**What the task requires**
The lines from the start of the data up to and including the one with "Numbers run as" should be returned exactly, and nothing else.

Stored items

|---|

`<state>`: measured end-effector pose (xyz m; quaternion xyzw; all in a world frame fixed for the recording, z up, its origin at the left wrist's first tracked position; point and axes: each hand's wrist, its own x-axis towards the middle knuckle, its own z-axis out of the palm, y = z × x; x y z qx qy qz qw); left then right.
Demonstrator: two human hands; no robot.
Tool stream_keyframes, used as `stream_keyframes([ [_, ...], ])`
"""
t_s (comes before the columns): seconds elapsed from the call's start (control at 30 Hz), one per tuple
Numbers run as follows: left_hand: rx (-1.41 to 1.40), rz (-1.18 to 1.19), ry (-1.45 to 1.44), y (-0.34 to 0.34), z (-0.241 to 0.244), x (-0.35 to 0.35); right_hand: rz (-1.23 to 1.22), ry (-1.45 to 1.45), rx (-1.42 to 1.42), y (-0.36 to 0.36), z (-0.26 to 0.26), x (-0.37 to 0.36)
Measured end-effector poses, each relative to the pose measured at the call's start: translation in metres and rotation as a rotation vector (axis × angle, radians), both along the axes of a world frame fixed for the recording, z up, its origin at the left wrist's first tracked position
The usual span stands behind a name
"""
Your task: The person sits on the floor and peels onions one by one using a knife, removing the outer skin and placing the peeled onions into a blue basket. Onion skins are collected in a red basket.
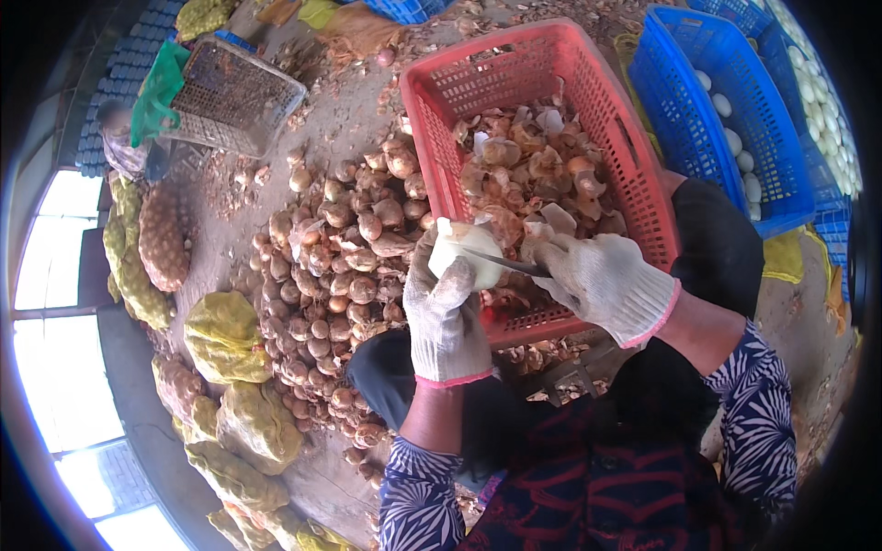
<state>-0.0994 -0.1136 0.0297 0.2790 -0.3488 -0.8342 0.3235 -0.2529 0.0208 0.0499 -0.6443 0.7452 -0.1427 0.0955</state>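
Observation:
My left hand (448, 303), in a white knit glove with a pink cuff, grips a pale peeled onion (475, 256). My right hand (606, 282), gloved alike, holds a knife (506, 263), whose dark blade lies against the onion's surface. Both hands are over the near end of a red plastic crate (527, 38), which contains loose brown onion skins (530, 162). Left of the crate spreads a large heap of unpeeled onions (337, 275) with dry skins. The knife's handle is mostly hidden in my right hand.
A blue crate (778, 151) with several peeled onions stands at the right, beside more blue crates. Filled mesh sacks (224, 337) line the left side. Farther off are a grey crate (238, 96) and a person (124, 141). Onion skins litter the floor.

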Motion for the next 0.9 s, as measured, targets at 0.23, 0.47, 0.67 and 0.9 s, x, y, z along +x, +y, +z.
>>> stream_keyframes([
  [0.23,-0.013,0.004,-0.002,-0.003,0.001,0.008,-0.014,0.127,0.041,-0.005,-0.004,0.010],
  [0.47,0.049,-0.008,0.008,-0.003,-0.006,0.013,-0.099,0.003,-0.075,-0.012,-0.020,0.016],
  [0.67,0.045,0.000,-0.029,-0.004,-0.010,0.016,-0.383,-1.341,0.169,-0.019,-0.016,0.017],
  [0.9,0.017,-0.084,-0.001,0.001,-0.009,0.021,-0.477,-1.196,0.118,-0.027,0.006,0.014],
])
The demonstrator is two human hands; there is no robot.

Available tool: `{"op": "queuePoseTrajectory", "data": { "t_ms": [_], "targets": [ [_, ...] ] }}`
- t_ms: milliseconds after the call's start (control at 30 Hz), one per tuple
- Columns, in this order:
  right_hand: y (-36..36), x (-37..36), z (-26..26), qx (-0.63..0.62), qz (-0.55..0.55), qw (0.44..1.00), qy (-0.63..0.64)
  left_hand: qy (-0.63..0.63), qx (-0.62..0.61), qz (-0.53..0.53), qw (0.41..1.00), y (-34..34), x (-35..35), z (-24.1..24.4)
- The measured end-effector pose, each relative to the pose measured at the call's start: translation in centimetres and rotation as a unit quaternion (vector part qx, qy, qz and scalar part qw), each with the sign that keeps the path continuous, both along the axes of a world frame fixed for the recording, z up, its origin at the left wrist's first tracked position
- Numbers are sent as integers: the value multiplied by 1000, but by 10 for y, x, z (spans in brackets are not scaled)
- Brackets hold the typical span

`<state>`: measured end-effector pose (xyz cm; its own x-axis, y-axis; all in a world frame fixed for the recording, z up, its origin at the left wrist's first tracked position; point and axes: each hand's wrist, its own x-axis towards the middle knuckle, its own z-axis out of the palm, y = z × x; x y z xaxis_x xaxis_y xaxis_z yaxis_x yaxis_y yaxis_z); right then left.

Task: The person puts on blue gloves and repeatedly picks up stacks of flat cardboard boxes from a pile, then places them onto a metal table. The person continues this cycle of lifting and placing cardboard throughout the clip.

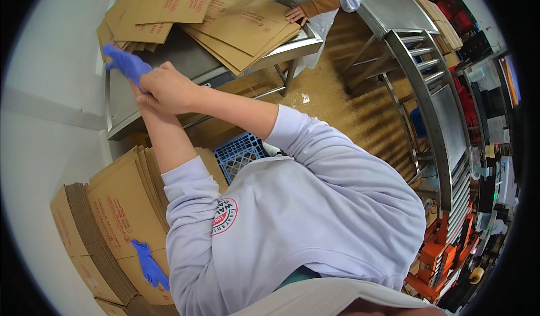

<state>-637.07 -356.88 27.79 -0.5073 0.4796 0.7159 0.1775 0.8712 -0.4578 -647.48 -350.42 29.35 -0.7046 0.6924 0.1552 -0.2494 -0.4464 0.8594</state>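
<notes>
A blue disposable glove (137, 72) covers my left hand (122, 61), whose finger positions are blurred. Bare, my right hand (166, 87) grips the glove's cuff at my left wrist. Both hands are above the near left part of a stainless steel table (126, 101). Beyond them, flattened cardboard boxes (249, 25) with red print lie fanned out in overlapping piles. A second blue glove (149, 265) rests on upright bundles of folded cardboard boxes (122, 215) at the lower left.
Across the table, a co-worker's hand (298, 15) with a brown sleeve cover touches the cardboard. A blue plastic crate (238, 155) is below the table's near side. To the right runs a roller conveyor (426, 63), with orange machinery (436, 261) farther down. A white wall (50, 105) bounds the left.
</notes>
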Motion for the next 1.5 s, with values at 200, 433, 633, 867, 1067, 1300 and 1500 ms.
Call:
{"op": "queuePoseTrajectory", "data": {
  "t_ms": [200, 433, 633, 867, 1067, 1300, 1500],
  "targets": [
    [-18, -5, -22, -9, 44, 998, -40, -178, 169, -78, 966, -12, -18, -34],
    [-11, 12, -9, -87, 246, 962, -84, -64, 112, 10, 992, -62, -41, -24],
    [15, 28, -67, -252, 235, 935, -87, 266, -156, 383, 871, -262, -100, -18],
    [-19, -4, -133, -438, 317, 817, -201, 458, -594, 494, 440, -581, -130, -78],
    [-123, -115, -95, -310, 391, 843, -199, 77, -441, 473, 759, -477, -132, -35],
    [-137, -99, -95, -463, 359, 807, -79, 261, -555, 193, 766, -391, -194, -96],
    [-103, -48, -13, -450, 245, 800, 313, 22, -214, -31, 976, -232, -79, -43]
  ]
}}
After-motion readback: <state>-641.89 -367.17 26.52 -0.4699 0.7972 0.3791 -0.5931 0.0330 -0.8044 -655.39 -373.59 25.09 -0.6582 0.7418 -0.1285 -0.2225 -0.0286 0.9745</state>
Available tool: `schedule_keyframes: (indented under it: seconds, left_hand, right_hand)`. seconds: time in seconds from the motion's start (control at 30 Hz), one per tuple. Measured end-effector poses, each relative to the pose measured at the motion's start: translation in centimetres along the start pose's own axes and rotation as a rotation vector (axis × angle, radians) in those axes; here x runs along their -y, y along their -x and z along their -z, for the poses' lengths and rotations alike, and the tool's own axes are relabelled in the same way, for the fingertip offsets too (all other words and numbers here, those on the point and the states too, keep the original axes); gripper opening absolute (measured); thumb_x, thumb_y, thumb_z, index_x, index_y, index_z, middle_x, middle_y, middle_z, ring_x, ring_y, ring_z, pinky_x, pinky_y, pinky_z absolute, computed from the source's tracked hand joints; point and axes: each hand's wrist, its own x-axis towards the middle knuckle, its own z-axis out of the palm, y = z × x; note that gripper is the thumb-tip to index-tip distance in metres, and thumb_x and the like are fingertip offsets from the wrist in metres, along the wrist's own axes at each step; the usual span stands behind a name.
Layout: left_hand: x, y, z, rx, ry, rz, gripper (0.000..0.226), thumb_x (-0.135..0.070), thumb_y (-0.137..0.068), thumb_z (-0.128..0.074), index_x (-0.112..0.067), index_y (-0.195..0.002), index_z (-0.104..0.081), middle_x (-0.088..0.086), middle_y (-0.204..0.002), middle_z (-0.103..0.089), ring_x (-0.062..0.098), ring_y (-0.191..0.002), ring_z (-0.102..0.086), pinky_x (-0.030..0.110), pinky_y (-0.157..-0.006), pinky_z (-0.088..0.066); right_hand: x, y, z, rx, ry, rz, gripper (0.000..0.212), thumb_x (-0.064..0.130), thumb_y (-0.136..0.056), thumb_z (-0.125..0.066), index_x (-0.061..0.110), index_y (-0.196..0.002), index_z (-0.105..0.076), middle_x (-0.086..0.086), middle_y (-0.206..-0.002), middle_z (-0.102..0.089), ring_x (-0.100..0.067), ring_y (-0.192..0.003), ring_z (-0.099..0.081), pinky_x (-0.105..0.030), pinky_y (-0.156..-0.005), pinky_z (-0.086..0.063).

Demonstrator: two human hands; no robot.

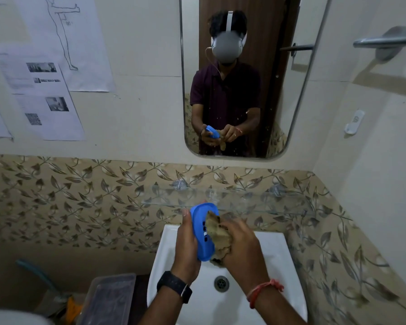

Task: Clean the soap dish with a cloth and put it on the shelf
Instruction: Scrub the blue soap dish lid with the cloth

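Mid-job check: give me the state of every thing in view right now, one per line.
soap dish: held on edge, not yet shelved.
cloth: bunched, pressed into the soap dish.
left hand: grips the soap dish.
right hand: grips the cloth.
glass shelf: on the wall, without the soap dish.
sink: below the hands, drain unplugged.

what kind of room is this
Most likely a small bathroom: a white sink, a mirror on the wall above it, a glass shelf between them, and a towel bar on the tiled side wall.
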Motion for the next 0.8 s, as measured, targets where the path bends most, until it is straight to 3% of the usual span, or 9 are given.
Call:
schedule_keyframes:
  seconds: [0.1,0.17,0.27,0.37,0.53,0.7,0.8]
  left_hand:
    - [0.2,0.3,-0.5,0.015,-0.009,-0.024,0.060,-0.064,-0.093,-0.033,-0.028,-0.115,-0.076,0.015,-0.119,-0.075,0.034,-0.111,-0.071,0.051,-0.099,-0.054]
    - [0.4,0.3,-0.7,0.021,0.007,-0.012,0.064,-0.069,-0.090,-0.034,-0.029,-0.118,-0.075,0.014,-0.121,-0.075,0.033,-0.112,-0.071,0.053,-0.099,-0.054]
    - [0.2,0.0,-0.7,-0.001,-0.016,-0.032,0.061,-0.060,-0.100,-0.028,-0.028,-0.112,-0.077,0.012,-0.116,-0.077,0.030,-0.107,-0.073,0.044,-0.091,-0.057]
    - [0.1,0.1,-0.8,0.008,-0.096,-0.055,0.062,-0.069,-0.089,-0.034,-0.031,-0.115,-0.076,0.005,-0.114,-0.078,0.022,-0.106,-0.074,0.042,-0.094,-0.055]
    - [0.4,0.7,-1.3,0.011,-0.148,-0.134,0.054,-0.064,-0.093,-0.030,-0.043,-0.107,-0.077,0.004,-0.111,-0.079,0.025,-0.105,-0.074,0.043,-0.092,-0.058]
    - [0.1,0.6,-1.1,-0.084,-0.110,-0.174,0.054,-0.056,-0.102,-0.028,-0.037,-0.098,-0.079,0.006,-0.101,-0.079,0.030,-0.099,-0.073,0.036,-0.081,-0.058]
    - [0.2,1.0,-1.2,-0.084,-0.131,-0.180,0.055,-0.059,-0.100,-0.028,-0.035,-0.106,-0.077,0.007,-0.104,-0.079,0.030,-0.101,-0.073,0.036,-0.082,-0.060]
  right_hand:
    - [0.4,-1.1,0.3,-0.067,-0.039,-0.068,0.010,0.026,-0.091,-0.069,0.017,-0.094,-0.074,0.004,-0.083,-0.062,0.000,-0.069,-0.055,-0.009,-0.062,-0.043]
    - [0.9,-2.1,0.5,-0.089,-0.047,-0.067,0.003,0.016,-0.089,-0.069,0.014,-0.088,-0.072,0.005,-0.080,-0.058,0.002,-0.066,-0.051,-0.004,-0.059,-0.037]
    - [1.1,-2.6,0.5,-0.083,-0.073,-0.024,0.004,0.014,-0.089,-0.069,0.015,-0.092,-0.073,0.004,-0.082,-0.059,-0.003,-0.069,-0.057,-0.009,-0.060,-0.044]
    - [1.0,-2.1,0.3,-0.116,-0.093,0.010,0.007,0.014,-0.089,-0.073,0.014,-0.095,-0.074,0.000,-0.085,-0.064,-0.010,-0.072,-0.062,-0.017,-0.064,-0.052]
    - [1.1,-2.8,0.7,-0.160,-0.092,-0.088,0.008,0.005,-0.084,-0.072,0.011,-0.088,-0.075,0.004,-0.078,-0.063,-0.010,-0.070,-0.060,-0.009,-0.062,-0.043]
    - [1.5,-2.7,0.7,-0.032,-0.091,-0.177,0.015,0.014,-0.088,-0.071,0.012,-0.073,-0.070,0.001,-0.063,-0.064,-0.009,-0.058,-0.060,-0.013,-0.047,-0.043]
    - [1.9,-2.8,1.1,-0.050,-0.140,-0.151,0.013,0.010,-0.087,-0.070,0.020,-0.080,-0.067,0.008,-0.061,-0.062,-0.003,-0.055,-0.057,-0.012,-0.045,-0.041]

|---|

**Task response**
`<state>`: measured end-effector pose (xyz m; quaternion xyzw; all in a world frame fixed for the recording, z up, its origin at the left wrist's first tracked position; point and axes: each hand's wrist, its own x-axis towards the middle knuckle, its own z-axis out of the palm, y = z × x; x y z qx qy qz qw); left then right.
Demonstrator: two human hands; no robot.
Tool stream_keyframes, used as `stream_keyframes([ [_, ...], ])`
"""
t_s (comes before the columns): seconds elapsed from the call's start (control at 30 Hz), one per tuple
Numbers run as follows: left_hand: rx (-1.41 to 1.40), rz (-1.18 to 1.19), ry (-1.45 to 1.44), y (-0.34 to 0.34), z (-0.241 to 0.244), x (-0.35 to 0.35); right_hand: rz (-1.23 to 1.22), ry (-1.45 to 1.45), rx (-1.42 to 1.42), y (-0.36 to 0.36), z (-0.26 to 0.26), x (-0.37 to 0.36)

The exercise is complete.